Hi, I am an undergraduate who starts to work with bioinformatics now,so I still newbie. Our group have soil metagenomes sequenced by JGI and we wanna cluster genes which are more associated with each treatment,grouping by gene abundance.Maybe cluster by the genes COG function. I know that this more commonly made with gene expression data,but I wanna know if it is possible to do with DNA sequencing using gene abundance in the genomes. Anyone know any pipeline that can be used to do that? or any package of R that can be used to that something similar what indicspecies do for species,but using genes?
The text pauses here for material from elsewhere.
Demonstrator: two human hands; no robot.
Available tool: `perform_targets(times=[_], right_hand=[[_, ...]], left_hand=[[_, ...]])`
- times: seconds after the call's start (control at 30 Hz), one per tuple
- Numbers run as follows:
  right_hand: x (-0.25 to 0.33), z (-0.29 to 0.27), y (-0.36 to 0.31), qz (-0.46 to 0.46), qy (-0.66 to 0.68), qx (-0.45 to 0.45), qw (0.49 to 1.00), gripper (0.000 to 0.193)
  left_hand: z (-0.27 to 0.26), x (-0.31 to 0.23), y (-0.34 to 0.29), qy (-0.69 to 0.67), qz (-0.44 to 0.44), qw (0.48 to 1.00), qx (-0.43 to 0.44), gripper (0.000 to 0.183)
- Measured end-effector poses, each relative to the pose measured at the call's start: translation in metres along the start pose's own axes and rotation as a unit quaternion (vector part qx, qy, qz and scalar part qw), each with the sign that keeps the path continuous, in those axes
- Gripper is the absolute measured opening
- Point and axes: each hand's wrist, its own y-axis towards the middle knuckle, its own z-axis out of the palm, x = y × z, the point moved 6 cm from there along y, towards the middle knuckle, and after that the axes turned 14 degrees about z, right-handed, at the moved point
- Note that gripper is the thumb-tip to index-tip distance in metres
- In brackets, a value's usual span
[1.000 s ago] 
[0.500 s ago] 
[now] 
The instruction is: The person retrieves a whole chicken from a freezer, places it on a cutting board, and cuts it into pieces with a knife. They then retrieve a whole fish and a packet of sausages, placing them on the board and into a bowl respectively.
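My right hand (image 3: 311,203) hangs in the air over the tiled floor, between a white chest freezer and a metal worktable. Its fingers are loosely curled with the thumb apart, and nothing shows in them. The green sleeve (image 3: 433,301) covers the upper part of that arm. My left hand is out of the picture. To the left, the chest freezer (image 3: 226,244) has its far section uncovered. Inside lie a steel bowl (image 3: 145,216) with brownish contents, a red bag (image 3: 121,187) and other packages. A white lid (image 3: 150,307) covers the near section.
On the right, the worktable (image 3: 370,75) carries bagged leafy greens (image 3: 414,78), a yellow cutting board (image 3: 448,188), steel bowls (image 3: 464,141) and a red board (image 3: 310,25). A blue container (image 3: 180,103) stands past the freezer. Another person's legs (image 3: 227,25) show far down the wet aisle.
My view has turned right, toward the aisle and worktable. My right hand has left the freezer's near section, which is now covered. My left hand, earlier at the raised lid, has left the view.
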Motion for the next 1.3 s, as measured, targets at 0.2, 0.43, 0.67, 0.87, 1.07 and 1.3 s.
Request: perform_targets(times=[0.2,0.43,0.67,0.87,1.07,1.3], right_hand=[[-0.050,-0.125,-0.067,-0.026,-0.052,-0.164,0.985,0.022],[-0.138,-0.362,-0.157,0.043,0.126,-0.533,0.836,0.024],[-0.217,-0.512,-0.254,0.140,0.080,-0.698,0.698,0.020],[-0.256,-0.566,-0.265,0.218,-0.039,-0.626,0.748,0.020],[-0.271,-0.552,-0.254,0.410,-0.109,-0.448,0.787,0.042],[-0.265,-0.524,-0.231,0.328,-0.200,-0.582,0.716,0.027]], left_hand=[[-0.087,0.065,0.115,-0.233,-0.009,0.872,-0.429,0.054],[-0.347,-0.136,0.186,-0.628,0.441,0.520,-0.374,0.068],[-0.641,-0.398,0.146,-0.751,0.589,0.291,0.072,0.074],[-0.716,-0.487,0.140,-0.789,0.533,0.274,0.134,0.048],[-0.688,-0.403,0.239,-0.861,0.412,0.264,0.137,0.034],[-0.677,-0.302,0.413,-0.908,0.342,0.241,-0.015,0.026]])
Thank you for your help.
You might want to look at hierarchical clustering (heatmap or heatmap.2 from gplots), or do pca analysis.
Thank you for answer.I tried PCA analysis using MG_Rast,but the only output is the PCA graphic and I wanted to know which genes is more related to each treatment.
Try something like this in R:
I made PCA on R,like your suggest.I use the COGs function more abundant ,but the graphic turns out unintelligible.The COGs were to close to each other,so I can`t read them.
You can adjust cex (e.g., cex=0.5), but I am afraid that you wont be able to read all samples or cogs with this plot (or you should buy a very big screen).
I understand.Thank you a lot for the help
You could try the 'phyloseq' package: http://joey711.github.io/phyloseq/plot_ordination-examples.html
Hi,thank you for your answer.I download phyloseq and will test with my dataset.